Antibodies are "Y" shaped, and typically bind a target, or antigen, through the tip of each arm of the "Y." In naturally produced antibodies, both arms of a single antibody typically are the same and bind to the same target. One approach to increasing the versatility of antibody therapies is to engineer what are called bispecific antibodies, in which each arm binds to a different molecule. This expands the range of what antibodies can be used for. For example, a bispecific antibody could target a cluster of proteins made up of multiple protein types, or it could bring two different molecules or cell types together.

One bispecific antibody-like drug - the leukemia drug blinatumomab - is currently on the market. But development of more therapies based on bispecific antibodies has been hampered by technical challenges. For example, certain bispecific antibodies deviate from the standard Y shape and tend to be less stable than conventional antibodies, falling apart easily. Further, certain bispecific antibody formats have tended to be difficult to produce at industrial scales because they can require specialized engineering processes.

In experiments published in JBC, a team overseen by John de Kruif, the chief technology officer of clinical-stage research company Merus N.V., engineered improved bispecific antibodies by making a few key changes to the structure of natural human immunoglobulin G (IgG) antibodies, and showed that they could be readily manufactured. IgG is a well-studied antibody and is the most abundant one produced in the human body.

"We have made, in a complete IgG molecule, only four changes to get from a normal monospecific antibody into bispecific antibody," de Kruif said. "The great thing is that it looks so much like a normal antibody that we can produce it well and we believe we know how it will behave."

The four mutations were in the "heavy chain" protein components of the antibodies. Typically, two identical heavy chains pair up in each antibody. The challenge in creating bispecific antibodies was to induce non-identical heavy chains to pair--creating "arms" capable of binding different antigens - while discouraging pairing of identical ones.

The team's idea was to introduce amino acids with opposite charges to the two different heavy chains, so that identical heavy chains would repel each other whereas the positively and negatively charged heavy chains would attract. To identify the right locations in which to introduce these charges, they used computational simulations using virtual screening software followed by validation in the lab.
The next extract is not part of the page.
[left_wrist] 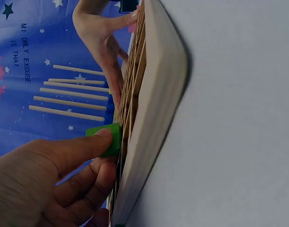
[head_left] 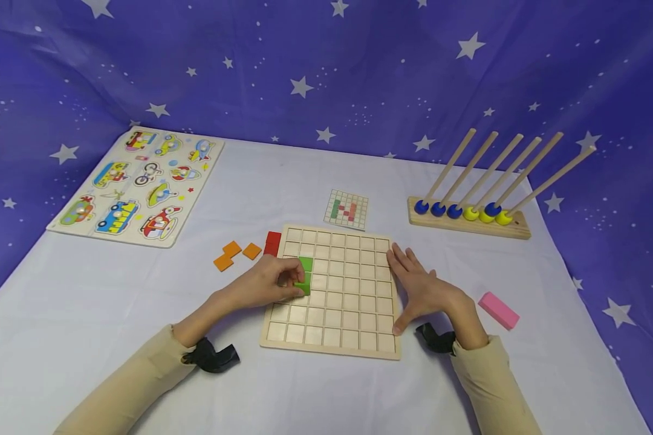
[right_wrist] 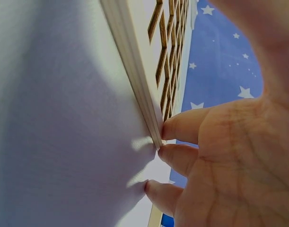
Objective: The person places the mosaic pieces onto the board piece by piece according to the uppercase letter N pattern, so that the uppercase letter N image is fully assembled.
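A wooden grid board (head_left: 344,347) lies flat on the white table. At its left side my left hand (head_left: 266,281) pinches a green square tile (left_wrist: 115,142) between thumb and fingers, tilted up from the board in the left wrist view. Just beyond the fingertips, another green tile (head_left: 306,263) sits in the grid. My right hand (head_left: 427,291) is spread at the board's right edge, its fingertips (right_wrist: 170,130) and thumb resting along the wooden rim. Red tiles (head_left: 272,241) lie against the board's upper left edge, partly hidden by the left hand.
Several orange tiles (head_left: 231,249) lie left of the board. Behind it is a small pattern card (head_left: 347,209). A vehicle puzzle (head_left: 136,187) stands at the back left, a pegged bead counter (head_left: 468,223) at the back right. A pink block (head_left: 499,310) is beyond the right hand.
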Available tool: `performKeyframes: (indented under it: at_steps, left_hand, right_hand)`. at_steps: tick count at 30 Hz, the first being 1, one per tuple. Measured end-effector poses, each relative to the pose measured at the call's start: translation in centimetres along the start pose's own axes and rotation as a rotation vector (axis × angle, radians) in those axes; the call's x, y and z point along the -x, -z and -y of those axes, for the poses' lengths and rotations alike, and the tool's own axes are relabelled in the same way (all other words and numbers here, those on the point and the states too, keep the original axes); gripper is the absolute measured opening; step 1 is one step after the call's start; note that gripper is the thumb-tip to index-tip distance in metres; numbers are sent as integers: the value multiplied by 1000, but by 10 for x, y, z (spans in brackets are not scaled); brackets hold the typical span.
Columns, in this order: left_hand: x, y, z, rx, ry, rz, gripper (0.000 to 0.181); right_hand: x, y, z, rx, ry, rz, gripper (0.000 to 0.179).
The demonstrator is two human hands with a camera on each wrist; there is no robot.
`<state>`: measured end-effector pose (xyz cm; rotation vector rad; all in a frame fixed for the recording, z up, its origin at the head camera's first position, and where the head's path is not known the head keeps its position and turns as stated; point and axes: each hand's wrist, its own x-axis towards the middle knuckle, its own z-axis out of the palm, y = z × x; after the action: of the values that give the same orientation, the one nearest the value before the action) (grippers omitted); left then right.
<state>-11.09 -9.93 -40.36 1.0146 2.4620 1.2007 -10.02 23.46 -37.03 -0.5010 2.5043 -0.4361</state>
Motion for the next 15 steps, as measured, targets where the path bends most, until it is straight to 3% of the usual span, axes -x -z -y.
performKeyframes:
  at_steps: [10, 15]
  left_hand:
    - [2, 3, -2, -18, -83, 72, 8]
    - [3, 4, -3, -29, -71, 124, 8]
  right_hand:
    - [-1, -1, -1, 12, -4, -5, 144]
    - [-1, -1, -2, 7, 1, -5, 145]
"Using the virtual screening software provided a baseline," said Linda Kaldenberg-Hendriks of Merus, who led the testing of the antibodies. "We identified potential good candidates for design choices in the heavy chain sets, then generated the proteins and characterized them thoroughly. When we saw that they were behaving the way we wanted them to, it was really satisfying."

The team also investigated the molecular structure of the bispecific antibodies, and confirmed that the mutations resulted in only very subtle changes in the "backbone" of the heavy chains, which may explain stability of these bispecific antibodies.

"A strong point [of this study] was to combine different approaches, the computational tools with the biochemistry and structural biology," said Camilla De Nardis of Merus and Utrecht University, who was a co-lead author on the study.

The proteins that worked paired up to form bispecific antibodies, with very few to no monospecific antibodies in the mixture. The team next subjected them to a battery of tests, confirming that they were as stable as normal IgG antibodies and had similar pharmacokinetic properties.

Because production and purification of IgG antibodies is a well-established industrial process, the team could simply provide manufacturers with the protein sequences modified with the key changes that allowed the proteins to form bispecifics. "We believe we can make virtually any bispecific antibody we want," Kaldenberg-Hendriks said.

The team's bispecific antibodies targeting cancer cell growth factor complexes are now in clinical trials, with more still in the preclinical pipeline. The team is enthusiastic about the potential for the versatile format to be adapted to different types of therapies.

"Antibodies are capable of being so specific, and you can tweak and tune them," Kaldenberg-Hendriks said. "With bispecific antibodies, we believe we can choose the affinities of both arms and balance them so that you can more specifically target tumors, and also recruit other cells or molecules to attack the tumor cells without many side effects. We really think it's the way forward."

De Nardis C, Hendriks LJA, Poirier E, Arvinte T, Gros P, Bakker ABH, de Kruif J.
A new approach for generating bispecific antibodies based on a common light chain format and the stable architecture of human immunoglobulin G1.
J Biol Chem. 2017 Sep 1;292(35):14706-14717. doi: 10.1074/jbc.M117.793497.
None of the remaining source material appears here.